### [Instructions for the task]
Please copy the listing below in its entirety, without alteration.

### [Recorded data]
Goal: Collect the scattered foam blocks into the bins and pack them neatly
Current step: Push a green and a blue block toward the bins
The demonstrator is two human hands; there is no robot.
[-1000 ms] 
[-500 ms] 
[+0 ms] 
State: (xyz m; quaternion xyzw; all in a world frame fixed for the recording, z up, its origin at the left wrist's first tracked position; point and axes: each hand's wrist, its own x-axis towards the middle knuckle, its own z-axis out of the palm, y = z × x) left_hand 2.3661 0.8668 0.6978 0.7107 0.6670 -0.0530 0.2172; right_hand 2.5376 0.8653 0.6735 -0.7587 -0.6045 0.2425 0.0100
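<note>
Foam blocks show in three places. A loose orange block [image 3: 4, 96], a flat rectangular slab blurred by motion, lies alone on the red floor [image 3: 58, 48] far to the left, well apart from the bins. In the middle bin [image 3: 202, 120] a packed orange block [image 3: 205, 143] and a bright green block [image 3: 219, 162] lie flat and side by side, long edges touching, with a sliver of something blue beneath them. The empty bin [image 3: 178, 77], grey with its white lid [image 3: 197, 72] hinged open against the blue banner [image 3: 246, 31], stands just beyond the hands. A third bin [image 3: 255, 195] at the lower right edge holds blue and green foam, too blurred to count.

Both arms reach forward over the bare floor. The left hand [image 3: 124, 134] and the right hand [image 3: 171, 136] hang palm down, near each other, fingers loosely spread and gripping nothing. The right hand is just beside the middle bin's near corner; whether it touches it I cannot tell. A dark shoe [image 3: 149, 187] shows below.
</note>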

### [Answer box]
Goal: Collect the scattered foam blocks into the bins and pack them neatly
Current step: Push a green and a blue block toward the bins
The demonstrator is two human hands; there is no robot.
[-1000 ms] 
[-500 ms] 
[+0 ms] 
State: (xyz m; quaternion xyzw; all in a world frame fixed for the recording, z up, its origin at the left wrist's first tracked position; point and axes: each hand's wrist, its own x-axis towards the middle knuckle, its own z-axis out of the palm, y = z × x) left_hand 2.3661 0.8668 0.6978 0.7107 0.6670 -0.0530 0.2172; right_hand 2.5376 0.8653 0.6735 -0.7587 -0.6045 0.2425 0.0100
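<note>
Foam blocks show in three places. A loose orange block [image 3: 4, 96], a flat rectangular slab blurred by motion, lies alone on the red floor [image 3: 58, 48] far to the left, well apart from the bins. In the middle bin [image 3: 202, 120] a packed orange block [image 3: 205, 143] and a bright green block [image 3: 219, 162] lie flat and side by side, long edges touching, with a sliver of something blue beneath them. The empty bin [image 3: 178, 77], grey with its white lid [image 3: 197, 72] hinged open against the blue banner [image 3: 246, 31], stands just beyond the hands. A third bin [image 3: 255, 195] at the lower right edge holds blue and green foam, too blurred to count.

Both arms reach forward over the bare floor. The left hand [image 3: 124, 134] and the right hand [image 3: 171, 136] hang palm down, near each other, fingers loosely spread and gripping nothing. The right hand is just beside the middle bin's near corner; whether it touches it I cannot tell. A dark shoe [image 3: 149, 187] shows below.
</note>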

No additional answer is expected.